En un primer sentido, digamos funcional, significa Cardiovascular Unique Offer ReEngineered. Es decir, indica, con un acrónimo, eficaz por su inmediatez, aquella parte del vasto complejo que es el “Gemelli” donde se concentrarán los cuidados de las enfermedades cardiovasculares. Ustedes lo definen como un nuevo modelo organizativo centrado en la persona. Es un desafío exigente, que les deseo que enfrenten con entusiasmo, colaboración y también oración.
Pero la palabra “cuore” [corazón], para su Policlínico, dice mucho más, porqué ya está en el nombre mismo de la Universidad a la que pertenece: la Universidad Católica del Sagrado Corazón.
A este respecto, me gusta recordar un detalle histórico importante. Cuando llegó el momento tan esperado de solicitar el reconocimiento del Estado para la nueva Universidad, muchos aconsejaron al padre Gemelli que no se la dedicara al Sagrado Corazón, porqué ese título resultaría demasiado devocional. Y el fundador se planteó honestamente el problema. Pero la Beata Armida Barelli no tuvo dudas: la Universidad debía ser “del Sagrado Corazón”, porque precisamente al Corazón de Cristo se debía la serie de “milagros” que habían hecho posible la empresa. Gemelli escuchó a su fiel colaboradora y el nombre fue aprobado también por las autoridades gubernamentales.
Hoy podemos decir que esa elección, profética en aquel entonces, sigue siéndolo, si pensamos que el Papa Francisco quiso su última Encíclica, Dilexit nos – casi un testamento –, dedicada “al amor humano y divino del Corazón de Jesucristo”.
En su primera parte, recuerda la antropología cristiana, que entiende el corazón como centro y síntesis de la persona humana.
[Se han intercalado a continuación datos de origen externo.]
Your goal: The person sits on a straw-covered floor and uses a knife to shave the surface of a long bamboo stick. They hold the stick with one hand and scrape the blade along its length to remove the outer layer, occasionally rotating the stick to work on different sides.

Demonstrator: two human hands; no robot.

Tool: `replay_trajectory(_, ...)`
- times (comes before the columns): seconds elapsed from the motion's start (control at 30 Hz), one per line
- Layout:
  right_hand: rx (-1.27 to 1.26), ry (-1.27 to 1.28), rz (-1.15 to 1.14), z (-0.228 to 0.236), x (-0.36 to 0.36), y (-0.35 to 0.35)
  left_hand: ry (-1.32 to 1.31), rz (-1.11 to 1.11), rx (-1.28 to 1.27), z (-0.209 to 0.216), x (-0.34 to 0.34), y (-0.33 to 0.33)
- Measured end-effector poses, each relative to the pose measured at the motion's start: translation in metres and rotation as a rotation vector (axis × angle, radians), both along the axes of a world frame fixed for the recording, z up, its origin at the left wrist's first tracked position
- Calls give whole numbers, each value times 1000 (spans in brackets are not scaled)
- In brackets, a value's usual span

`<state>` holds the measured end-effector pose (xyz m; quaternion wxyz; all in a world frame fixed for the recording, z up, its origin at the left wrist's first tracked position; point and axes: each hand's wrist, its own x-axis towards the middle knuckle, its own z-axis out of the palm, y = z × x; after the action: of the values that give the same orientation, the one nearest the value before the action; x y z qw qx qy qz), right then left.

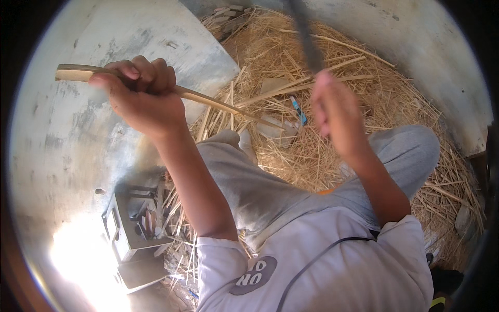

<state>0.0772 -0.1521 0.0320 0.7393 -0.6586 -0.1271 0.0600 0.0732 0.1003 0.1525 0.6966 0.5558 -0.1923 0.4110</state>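
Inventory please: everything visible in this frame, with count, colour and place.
Bamboo strip: one, pale yellow, through the left fist
Long tool: one, dark, motion-blurred, in the right hand
Cutter knife: one, blue, on the shavings
Shavings: uncountable, straw-coloured, heaped across the ground
Loose strips: several, pale, on the heap
Boxy stand: one, greyish, lower left
Scuffed surfaces: two, whitish, left and upper right
Cable: one, black, across the shirt
Shirt: one, whitish, bottom centre
Trousers: one pair, grey, centre
Left hand: one, bare, upper left
Right hand: one, bare, blurred, right of centre
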Motion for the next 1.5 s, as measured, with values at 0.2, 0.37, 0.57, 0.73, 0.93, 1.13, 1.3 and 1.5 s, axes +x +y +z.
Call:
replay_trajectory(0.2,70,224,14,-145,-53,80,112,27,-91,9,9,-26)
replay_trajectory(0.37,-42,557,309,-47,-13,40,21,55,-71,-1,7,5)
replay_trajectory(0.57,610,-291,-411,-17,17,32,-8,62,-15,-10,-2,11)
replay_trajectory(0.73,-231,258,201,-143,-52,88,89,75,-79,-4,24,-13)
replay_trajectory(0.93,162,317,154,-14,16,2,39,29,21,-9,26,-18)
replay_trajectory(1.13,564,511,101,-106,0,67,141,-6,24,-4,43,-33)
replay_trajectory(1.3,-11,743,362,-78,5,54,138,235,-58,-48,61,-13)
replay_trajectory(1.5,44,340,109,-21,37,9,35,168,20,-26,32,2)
Quisiera citar solo un pasaje: «El núcleo de todo ser humano, su centro más íntimo, no es el núcleo del alma sino de toda la persona en su identidad única, que es de alma y cuerpo. Todo se unifica en el corazón, que puede ser la sede del amor con todos sus componentes espirituales, psíquicos y también físicos. En definitiva, si en él reina el amor, la persona alcanza su identidad de modo pleno y luminoso, porque todo ser humano ha sido creado ante todo para el amor, está hecho en sus fibras más íntimas para amar y ser amado.» (n. 21). En esta parte de la Encíclica pueden encontrar el marco de principios y valores que constituyen la base de la formación en su Policlínico, formación que, en esta ocasión, me permito simplemente animar: cuan más crece el “Gemelli”, tanto más debe cuidarse la formación humana y cristiana de quienes trabajan allí.
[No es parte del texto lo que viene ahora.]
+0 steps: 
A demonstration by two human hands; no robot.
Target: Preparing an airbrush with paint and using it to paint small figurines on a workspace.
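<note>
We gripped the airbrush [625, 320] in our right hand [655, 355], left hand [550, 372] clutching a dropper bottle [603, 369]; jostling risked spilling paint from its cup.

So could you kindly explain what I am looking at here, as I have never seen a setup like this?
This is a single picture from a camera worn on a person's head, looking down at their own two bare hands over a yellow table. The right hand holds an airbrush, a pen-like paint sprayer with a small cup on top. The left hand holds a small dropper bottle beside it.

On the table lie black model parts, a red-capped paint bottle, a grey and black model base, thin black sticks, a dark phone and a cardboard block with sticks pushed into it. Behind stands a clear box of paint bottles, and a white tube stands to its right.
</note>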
El mensaje central de la Dilexit nos es, sin embargo, teológico y espiritual, centrado en el misterio de amor del Corazón de Cristo, fuente principal de inspiración y de apoyo para nuestra vida y nuestro trabajo. Como una llama perenne, este amor ha suscitado en la Iglesia innumerables testigos de la caridad, también de caridad educativa y social. Entre ellos podemos mencionar al padre Gemelli, a la Beata Armida Barelli y los demás fundadores de la Universidad Católica del Sagrado Corazón.
Sabemos cuánto había deseado Gemelli durante mucho tiempo la Facultad de Medicina y estamos seguros de que desde lo alto sigue acompañando los avances, en particular esta iniciativa del Centro Cuore. Con estos sentimientos, los bendigo a todos ustedes, y a la primera piedra de la nueva estructura, invocando la intercesión de María Santísima, Sede de la Sabiduría y Salud de los enfermos. Gracias.